2

I am trying to update multiple rows with random 9 digit number using the following code.

UPDATE SGT_EMPLOYER 
SET SSN = (CONVERT(NUMERIC(10,0),RAND()  * 899999999) + 100000000)
WHERE EMPLOYER_ACCOUNT_ID = 123456789;

Expected result: the query should update 300 rows with 300 random 9 digit numbers.

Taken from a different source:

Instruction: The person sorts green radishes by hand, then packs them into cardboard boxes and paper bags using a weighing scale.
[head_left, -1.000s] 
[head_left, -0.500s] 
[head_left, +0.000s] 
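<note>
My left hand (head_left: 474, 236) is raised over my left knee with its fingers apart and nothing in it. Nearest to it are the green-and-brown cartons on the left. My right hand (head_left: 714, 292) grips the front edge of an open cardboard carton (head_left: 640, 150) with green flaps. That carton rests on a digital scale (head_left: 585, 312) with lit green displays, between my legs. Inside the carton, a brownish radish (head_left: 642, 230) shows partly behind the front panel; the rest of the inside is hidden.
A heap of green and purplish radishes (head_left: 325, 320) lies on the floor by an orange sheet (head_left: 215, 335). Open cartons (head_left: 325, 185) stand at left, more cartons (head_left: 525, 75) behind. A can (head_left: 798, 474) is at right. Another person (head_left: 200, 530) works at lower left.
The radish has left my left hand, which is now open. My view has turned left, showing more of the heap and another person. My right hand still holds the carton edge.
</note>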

Actual: query is updating 300 rows with same number as the ran() function is executing only once.

Please help. Thank You.

abcreddy
  • 102
  • 3
  • 19
  • 1
    Possible duplicate of [Why is RAND() not producing random numbers?](https://stackoverflow.com/questions/8378587/why-is-rand-not-producing-random-numbers) – mjw Jun 13 '17 at 21:19
  • 2
    Solving the current issue is barely the tip of the problems you have here. You should NEVER EVER store SSN in plain text. I realize you are scrambling it here but this is a clear indication that in the application the values are in plain text. This is not only a horrible idea it is actually a violation of laws in some states. This type of information needs to be encrypted at all times. – Sean Lange Jun 13 '17 at 21:23
  • 1
    Your update statement is working as SQL server intends - it is calculating the `rand()` once, and then applying it to the table according to the `where` clause. What you need to do is iterate through the table doing this update query to each row. Cursors or while loops should get you where you need to go. – RToyo Jun 13 '17 at 21:34
  • 1
    @SeanLange This is off topic, but I don't think the SSN here stands for Social Security Number. Even if it does, there's zero risk here, because it's literally just a random number. The original ssn is not stored - neither encrypted; hashed; scrambled; or otherwise. – RToyo Jun 13 '17 at 21:35
  • 1
    @RobbieToyota a table named SGT_EMPLOYER with column named SSN and there are 9 characters....that isn't a red flag that is in fact a social security number? I would disagree about there being zero risk. Yes once this is scrambled, probably for a test database, that system is fine. But the original system is obviously storing this incorrectly. – Sean Lange Jun 14 '17 at 13:18
  • @SeanLange Thanks for the updates. We have all the column level encryption in place for SSN related information. We just want to scramble the encrypted SSN data for test environment. – abcreddy Jun 14 '17 at 15:53
  • @RobbieToyota Thanks for the updates. We have all the column level encryption in place for SSN related information. We just want to scramble the encrypted SSN data for test environment. – abcreddy Jun 14 '17 at 15:53

3 Answers3

3

As you already figured out yourself, RAND is a run-time constant function in SQL Server. It means that it is called once per statement and the generated value is used for each affected row.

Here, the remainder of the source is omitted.